= Marie of Korikos =

Queen consort of Armenia (1344-1373)

Marie of Korikos (1321 – before 1405) served as the queen consort of Armenia from 1344–1363 and 1365–1373 through marriage to the kings Constantine III and Constantine IV, respectively.

After her second husband's death in 1373, she served as the penultimate ruler of the Armenian Kingdom of Cilicia, governing what little remained of the kingdom as regent from April 1373 to the election and coronation of Constantine's successor Leo V on 14 September 1374.

== Life ==
Marie's maternal grandparents were Philip I, Prince of Taranto and his first wife Thamar Angelina Komnene. Philip was son of Charles II of Naples and his wife Maria of Hungary.

Marie's paternal grandparents were Hayton of Corycus and Isabella of Ibelin, daughter of Guy of Ibelin and Maria of Armenia, herself daughter of Isabella, Queen of Armenia and her second husband Hethum I, King of Armenia.

Marie's father had previously been married to Margaret of Ibelin and had a daughter, her half-sister Alice of Korikos, who married Leo IV, King of Armenia but was murdered by him in 1329 along with Marie's father who had acted as regent but had killed various members of the Armenian royal family.

=== Queen of Armenia ===

==== Queen consort, 1344–1373 ====
Marie married her first husband in 1340, Constantine III, King of Armenia. From this marriage she became Queen consort.

Both sons died in childhood and neither succeeded their father. They are named by their father in a contemporary manuscript which records a donation to the convent of Sis in memory of his sons Oshin and Lewon.

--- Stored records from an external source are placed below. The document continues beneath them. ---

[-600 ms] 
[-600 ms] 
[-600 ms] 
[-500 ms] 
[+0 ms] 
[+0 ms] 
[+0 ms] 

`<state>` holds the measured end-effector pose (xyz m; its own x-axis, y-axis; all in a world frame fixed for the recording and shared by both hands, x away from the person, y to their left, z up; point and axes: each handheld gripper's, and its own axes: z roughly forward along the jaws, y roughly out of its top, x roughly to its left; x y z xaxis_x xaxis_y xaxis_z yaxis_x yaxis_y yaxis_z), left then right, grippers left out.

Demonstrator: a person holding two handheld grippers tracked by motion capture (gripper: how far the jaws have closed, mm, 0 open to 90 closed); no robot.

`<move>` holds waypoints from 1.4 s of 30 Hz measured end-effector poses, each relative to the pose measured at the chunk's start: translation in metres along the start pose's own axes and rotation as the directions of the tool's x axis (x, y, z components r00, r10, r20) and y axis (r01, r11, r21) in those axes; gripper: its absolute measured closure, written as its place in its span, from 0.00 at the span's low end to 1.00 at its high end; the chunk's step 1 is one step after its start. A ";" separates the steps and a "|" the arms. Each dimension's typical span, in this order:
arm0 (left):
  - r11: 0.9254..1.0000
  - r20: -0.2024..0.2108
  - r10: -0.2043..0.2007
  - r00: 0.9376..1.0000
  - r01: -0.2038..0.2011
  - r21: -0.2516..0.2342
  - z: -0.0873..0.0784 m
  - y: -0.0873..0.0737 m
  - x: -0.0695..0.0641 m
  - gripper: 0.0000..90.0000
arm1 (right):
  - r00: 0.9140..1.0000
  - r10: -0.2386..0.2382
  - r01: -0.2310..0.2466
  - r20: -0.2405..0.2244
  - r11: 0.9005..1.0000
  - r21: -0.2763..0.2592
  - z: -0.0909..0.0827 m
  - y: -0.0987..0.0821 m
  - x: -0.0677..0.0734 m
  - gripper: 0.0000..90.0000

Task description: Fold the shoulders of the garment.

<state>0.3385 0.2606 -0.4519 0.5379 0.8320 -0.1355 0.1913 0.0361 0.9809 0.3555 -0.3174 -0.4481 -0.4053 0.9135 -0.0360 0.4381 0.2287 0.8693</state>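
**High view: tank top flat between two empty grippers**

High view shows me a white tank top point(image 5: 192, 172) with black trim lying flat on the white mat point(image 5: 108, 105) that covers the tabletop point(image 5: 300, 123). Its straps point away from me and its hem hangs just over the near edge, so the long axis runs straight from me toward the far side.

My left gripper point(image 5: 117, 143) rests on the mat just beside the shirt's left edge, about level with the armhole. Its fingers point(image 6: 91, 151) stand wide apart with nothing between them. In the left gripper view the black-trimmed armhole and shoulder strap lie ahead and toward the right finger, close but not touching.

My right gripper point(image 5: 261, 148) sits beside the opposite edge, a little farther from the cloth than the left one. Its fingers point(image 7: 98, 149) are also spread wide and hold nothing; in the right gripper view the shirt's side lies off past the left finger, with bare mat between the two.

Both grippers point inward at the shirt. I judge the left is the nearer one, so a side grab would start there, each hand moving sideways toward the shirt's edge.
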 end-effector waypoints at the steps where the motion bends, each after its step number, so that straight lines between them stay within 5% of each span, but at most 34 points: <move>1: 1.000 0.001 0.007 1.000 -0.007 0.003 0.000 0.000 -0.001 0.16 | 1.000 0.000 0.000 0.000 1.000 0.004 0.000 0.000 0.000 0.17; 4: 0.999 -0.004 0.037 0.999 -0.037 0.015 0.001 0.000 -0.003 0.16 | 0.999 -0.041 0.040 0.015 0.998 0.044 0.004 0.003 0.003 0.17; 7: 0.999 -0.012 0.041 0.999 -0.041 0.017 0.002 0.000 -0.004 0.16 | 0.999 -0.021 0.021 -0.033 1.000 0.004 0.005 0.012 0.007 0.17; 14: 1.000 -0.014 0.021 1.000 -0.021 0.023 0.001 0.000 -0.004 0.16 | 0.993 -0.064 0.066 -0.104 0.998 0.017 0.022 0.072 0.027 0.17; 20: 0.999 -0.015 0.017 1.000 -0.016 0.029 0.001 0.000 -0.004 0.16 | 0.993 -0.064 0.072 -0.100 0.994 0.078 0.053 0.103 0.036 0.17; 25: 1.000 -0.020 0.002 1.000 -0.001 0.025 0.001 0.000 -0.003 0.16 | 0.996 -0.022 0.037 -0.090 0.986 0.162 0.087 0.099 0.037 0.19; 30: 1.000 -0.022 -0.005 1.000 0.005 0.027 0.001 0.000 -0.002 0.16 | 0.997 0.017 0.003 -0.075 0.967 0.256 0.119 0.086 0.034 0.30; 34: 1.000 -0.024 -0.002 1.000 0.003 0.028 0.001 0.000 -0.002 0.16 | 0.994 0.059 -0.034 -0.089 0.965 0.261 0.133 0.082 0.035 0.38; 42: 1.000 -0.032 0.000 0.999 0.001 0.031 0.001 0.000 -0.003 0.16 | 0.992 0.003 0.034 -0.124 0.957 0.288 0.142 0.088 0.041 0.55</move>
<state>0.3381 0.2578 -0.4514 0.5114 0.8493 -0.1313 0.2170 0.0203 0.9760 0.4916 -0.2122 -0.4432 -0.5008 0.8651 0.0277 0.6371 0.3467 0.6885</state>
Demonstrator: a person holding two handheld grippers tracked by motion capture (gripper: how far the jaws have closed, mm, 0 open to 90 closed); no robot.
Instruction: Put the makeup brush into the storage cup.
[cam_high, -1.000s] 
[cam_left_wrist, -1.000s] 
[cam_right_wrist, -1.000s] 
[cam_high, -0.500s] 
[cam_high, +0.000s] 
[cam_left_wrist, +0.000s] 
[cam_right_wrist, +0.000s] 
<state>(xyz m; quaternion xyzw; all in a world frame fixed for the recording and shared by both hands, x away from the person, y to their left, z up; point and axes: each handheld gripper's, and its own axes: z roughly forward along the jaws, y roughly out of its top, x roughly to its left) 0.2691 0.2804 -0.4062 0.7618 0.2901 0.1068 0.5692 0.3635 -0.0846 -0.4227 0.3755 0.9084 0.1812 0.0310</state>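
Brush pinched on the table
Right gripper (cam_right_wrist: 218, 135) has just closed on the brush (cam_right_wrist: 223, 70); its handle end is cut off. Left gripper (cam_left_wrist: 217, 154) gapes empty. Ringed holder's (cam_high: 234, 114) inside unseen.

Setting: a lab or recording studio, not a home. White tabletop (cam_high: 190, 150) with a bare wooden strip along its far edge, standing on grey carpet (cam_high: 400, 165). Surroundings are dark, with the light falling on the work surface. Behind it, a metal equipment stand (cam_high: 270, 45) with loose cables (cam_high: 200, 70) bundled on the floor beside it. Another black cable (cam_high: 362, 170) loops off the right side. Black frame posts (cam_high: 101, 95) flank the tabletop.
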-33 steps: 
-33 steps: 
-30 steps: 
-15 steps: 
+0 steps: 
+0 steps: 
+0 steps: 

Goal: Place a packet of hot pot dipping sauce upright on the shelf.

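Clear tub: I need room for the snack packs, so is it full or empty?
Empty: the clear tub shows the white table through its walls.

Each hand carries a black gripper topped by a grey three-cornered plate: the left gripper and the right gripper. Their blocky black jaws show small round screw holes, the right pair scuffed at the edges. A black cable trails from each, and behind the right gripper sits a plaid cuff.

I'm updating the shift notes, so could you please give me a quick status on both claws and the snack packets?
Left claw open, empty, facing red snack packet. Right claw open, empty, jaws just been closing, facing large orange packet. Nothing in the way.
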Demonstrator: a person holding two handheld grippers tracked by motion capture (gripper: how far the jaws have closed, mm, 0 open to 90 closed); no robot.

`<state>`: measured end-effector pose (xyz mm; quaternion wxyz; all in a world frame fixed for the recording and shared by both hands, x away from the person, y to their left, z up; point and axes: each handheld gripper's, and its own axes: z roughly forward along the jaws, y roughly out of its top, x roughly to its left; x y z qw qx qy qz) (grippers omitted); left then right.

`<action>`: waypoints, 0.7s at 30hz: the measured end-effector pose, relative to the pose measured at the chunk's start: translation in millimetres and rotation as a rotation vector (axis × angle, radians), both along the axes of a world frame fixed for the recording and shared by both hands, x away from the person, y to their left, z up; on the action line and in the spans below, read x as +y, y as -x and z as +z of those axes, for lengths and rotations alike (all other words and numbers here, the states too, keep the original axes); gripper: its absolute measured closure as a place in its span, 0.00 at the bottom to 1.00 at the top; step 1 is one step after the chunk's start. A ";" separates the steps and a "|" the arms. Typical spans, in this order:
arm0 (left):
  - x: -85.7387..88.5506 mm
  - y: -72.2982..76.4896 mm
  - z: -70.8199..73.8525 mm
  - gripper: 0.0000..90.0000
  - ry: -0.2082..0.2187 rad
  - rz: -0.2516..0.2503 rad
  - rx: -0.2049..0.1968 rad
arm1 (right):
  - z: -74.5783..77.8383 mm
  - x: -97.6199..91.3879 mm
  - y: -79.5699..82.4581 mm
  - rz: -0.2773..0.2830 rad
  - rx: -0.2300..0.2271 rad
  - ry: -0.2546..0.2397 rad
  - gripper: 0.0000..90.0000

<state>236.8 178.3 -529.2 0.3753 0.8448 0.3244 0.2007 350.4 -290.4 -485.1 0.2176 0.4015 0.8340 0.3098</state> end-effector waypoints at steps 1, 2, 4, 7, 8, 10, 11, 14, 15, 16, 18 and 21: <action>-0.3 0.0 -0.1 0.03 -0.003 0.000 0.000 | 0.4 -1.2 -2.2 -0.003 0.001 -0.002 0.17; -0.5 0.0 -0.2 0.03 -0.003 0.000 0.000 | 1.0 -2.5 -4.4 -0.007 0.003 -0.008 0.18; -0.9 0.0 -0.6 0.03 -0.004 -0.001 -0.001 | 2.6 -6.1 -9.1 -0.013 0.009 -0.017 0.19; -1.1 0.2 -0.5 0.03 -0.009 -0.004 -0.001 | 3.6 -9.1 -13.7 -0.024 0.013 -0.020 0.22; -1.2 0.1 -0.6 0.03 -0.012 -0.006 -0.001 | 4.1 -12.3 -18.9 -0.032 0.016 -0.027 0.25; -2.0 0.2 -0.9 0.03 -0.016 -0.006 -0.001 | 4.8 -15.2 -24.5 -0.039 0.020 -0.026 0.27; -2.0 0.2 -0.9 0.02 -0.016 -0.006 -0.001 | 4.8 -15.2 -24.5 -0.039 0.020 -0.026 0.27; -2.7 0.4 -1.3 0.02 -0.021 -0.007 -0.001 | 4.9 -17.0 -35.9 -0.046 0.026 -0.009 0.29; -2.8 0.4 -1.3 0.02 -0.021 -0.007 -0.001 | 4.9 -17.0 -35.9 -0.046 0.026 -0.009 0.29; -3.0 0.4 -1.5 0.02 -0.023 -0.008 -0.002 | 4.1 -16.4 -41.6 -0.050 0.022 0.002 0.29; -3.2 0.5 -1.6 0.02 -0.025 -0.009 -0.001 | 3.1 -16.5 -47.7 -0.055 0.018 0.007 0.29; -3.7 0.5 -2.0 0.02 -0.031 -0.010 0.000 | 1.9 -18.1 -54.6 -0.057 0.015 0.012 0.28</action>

After her husband's death on December 21, 1362, he was eventually succeeded by his cousin Constantine IV, King of Armenia. Maria married the new King of Armenia but they had no children. Maria died before 1405.

Constantine IV was a weak and unpopular ruler. His reign saw the dwindling of Armenian domains in Cilicia to consist of little more than a narrow coastal stretch around the city of Sis. By the end of his reign, the Armenians retained control of only the city's citadel. The Armenians hoped to find a possible successor to the throne that would connect them to Cyprus and Western Europe, thus securing support and aid. They first sent a delegation to the Cypriote prince Leo de Lusignan, nephew of the former king Constantine II, though he rejected the proposal. When the delegation returned in April 1373, Constantine IV was assassinated.

==== Queen regent, 1373–1374 ====
Upon the death of Constantine IV, an heir not yet having been chosen, Marie became regent of what remained of the kingdom.

Further delegations continued to be sent in search for a possible king. The Armenian nobles still desired to make Leo their king and sent a delegation to Peter II of Cyprus to ask for his approval of Leo's succession to the throne. Peter refused since he desired the Armenian throne for himself. Shortly thereafter, Leo nevertheless arrived in Armenia, accompanied by a tiny army to Sis. He reached the capital on 26 July 1374 and was crowned on 14 September, ending Marie's regency.

==Issue==
With Constantine III, King of Armenia:
- Oshin (d. 1356), died young
- Lewon (1338 – before 1357), died young

== Bibliography ==
- T.S.R. Boase, editor. The Cilician Kingdom of Armenia. Scottish Academic Press, 1978.